◆ **PROBLEM STATEMENT**: Locate each line below that includes "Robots" and reproduce it.

Records from a data source:
************

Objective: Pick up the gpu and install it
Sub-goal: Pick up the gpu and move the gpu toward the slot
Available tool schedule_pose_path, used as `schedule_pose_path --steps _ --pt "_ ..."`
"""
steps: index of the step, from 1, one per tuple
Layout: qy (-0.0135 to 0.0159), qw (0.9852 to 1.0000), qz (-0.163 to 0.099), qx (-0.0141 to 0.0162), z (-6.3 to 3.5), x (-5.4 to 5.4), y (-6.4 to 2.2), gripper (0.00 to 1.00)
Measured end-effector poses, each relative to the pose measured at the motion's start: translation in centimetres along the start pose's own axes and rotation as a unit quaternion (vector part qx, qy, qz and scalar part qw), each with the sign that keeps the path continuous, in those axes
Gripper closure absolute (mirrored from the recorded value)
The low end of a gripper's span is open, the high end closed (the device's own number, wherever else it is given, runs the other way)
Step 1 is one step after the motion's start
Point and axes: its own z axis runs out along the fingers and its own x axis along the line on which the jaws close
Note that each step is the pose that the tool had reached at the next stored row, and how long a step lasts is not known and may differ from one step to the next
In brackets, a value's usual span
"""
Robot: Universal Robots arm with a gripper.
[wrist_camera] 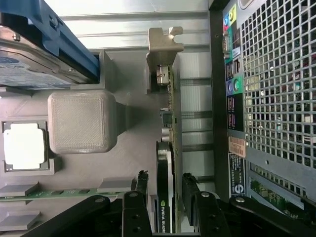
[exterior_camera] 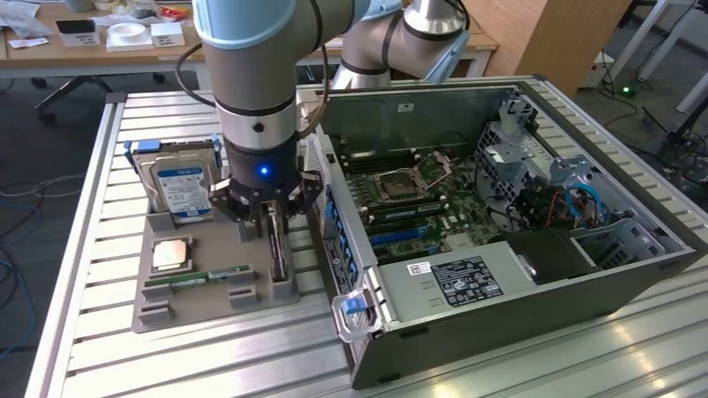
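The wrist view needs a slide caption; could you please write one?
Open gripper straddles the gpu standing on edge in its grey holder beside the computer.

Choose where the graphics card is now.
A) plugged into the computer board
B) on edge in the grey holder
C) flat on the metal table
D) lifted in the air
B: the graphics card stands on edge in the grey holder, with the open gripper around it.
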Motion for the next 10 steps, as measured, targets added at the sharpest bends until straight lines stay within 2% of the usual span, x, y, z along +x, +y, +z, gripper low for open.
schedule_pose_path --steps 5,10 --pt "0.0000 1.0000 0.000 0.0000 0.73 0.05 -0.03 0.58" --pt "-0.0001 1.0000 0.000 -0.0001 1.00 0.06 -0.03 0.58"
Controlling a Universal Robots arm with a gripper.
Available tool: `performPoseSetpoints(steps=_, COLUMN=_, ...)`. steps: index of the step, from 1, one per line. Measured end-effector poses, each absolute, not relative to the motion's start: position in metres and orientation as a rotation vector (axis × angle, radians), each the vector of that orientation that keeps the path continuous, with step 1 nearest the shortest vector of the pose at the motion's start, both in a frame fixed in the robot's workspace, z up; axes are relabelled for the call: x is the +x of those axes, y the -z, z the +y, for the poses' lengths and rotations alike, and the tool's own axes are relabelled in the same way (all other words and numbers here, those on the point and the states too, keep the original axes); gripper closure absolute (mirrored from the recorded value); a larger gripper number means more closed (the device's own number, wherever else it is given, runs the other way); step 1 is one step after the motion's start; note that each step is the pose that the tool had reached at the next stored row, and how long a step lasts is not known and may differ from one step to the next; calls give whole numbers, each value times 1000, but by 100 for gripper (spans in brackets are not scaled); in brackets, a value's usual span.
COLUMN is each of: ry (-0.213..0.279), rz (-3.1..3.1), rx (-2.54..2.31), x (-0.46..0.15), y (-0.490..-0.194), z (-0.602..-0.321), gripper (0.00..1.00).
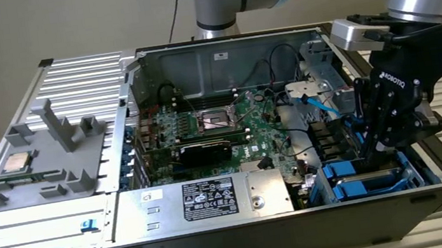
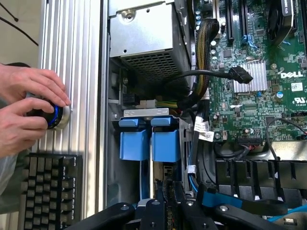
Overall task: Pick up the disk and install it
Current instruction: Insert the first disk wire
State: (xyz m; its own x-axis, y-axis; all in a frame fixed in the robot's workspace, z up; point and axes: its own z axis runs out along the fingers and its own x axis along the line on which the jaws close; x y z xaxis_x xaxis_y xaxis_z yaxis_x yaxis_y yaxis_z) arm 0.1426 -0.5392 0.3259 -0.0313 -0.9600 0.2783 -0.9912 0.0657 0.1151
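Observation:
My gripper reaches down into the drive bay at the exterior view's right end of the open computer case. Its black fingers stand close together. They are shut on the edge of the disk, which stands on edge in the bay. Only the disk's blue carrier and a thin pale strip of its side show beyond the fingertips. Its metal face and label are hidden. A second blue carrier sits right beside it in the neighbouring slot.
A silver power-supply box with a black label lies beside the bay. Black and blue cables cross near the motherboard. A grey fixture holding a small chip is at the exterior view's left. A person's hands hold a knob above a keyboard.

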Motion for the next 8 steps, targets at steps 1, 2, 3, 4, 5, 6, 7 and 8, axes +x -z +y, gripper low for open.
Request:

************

◆ **YOUR RESPONSE**:
Robot: Universal Robots arm with a gripper.
Controlling a Universal Robots arm with a gripper.

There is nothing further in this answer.